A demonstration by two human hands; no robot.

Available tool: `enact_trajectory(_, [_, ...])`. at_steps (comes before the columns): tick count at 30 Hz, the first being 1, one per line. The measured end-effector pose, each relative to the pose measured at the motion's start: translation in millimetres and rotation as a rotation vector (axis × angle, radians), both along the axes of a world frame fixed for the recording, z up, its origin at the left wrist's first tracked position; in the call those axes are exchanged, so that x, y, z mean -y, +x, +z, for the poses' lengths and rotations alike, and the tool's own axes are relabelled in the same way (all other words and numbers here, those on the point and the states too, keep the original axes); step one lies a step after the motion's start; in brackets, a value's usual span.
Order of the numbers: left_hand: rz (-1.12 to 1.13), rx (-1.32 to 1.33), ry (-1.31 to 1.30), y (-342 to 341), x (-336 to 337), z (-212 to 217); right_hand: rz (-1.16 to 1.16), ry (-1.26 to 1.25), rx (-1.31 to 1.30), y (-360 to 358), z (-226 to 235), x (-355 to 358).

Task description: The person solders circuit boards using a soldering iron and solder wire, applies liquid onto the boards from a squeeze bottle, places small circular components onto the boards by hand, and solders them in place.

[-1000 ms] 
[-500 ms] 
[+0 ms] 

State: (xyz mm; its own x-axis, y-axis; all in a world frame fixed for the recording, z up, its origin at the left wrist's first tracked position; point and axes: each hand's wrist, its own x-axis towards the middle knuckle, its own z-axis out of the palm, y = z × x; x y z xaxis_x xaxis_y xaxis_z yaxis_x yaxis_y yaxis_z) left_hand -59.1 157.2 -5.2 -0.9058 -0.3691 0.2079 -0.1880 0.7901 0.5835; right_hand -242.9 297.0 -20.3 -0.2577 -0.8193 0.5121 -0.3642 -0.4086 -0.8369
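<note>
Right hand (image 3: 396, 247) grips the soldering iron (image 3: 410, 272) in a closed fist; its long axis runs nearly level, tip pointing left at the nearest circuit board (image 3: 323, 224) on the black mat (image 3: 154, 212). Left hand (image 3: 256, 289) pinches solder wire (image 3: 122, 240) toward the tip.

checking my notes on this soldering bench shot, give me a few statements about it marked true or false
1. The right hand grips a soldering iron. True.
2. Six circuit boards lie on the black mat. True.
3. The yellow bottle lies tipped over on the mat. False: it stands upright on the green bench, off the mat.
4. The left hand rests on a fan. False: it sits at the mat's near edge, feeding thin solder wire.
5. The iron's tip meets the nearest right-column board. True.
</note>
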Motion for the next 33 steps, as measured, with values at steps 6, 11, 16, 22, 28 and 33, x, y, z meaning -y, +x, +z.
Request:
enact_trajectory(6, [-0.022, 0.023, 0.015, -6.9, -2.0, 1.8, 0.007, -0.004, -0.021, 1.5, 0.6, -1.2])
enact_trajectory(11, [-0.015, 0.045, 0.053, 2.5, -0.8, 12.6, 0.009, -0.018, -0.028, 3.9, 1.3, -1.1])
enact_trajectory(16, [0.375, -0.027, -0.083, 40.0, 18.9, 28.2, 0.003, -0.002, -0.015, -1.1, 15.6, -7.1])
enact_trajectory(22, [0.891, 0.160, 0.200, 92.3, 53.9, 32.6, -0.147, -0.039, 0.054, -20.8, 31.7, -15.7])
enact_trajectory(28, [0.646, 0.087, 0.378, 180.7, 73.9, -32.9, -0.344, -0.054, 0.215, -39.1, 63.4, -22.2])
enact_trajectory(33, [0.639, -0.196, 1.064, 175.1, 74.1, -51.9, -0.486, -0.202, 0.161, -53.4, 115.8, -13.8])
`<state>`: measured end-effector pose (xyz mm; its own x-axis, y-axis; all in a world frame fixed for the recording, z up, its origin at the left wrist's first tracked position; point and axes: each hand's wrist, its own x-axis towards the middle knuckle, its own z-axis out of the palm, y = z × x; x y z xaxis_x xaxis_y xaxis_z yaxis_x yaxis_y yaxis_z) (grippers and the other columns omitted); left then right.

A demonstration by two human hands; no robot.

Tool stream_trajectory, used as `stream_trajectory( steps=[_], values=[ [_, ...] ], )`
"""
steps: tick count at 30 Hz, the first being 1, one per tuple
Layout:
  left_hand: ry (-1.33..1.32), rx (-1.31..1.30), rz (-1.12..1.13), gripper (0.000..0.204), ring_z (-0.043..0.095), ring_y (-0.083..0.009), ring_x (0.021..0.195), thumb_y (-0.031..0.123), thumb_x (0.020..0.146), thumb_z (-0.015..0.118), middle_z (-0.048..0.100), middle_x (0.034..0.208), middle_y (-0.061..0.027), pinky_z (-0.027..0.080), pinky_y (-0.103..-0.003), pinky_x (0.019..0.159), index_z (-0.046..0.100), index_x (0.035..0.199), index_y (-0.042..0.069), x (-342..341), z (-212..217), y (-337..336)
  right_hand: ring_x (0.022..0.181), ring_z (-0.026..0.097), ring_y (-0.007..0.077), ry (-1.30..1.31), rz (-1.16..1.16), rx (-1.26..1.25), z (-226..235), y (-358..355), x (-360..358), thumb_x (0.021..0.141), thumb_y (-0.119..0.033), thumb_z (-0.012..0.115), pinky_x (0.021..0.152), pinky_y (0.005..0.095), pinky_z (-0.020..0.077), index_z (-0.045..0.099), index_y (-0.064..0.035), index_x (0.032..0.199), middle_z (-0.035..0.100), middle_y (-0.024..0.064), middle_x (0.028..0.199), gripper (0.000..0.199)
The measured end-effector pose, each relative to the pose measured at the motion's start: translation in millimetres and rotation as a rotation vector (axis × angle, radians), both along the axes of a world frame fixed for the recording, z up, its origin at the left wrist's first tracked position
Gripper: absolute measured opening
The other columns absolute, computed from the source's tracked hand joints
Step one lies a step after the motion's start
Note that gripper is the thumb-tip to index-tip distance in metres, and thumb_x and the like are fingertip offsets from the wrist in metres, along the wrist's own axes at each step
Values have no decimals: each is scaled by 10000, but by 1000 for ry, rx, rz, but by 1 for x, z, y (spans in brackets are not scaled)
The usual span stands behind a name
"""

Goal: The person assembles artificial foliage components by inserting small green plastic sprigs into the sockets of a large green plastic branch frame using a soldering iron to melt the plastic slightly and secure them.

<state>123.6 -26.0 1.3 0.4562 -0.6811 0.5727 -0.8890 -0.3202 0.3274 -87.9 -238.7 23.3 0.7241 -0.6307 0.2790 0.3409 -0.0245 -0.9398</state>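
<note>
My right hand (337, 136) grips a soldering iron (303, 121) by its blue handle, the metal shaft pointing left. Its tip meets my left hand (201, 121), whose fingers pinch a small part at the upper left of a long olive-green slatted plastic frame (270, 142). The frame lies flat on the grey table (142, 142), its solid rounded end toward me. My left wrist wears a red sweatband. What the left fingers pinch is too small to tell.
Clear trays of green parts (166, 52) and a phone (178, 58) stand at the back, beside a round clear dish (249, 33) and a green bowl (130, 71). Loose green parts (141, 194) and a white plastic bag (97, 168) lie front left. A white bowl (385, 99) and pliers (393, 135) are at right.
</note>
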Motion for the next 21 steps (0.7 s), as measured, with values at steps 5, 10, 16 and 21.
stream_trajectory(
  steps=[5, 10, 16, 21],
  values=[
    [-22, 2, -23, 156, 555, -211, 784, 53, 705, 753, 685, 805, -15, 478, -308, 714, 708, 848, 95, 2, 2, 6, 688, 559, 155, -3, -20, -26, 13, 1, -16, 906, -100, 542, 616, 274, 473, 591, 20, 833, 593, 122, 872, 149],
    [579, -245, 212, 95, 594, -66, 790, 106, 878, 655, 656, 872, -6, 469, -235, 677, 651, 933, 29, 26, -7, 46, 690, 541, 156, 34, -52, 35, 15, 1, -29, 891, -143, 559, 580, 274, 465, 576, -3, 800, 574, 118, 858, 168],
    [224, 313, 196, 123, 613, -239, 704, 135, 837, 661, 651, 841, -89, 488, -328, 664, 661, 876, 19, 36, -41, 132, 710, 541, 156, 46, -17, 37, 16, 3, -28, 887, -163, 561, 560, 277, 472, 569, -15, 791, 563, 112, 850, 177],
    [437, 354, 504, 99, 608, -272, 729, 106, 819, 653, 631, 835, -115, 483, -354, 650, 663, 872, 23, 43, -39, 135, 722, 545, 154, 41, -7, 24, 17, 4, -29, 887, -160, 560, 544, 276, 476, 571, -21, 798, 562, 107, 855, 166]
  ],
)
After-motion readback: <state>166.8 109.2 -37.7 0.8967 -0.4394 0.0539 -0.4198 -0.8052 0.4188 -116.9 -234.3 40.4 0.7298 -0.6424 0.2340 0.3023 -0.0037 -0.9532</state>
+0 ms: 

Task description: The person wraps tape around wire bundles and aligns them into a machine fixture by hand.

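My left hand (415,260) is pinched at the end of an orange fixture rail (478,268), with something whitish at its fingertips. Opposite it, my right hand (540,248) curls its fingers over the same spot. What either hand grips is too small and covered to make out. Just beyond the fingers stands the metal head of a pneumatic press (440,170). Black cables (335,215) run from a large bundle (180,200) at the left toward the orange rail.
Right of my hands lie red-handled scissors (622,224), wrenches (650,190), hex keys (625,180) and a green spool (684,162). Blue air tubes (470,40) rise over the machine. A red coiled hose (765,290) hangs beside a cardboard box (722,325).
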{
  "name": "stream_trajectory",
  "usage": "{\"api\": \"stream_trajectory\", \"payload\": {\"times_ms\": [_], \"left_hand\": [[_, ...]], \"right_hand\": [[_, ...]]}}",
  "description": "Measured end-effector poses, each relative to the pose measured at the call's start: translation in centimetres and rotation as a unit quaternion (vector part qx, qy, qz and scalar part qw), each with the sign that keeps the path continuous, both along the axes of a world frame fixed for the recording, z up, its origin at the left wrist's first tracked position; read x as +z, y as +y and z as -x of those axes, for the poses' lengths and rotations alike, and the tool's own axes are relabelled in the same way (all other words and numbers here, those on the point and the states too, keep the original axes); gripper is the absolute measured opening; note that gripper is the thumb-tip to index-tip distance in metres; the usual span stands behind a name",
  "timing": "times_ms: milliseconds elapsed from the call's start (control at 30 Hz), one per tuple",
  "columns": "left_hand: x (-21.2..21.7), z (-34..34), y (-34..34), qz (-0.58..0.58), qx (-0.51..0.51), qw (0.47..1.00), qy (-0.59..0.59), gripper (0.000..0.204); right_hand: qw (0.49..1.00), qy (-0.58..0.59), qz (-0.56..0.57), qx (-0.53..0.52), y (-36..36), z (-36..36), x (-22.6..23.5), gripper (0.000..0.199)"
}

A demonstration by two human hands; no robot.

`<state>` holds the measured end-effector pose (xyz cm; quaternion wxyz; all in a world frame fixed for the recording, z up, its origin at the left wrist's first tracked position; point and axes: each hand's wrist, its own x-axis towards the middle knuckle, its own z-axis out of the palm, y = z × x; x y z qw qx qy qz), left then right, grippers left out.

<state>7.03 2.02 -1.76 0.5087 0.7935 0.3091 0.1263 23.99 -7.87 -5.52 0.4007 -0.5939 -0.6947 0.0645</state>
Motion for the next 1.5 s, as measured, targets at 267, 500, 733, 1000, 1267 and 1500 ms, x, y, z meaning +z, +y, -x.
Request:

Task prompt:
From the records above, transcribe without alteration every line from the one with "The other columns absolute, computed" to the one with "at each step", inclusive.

Worked solution:
The other columns absolute, computed from the source's tracked hand joints
Step one lies a step after the motion's start
Note that gripper is the thumb-tip to index-tip distance in metres, and thumb_x and the like are fingertip offsets from the wrist in metres, along the wrist's own axes at each step

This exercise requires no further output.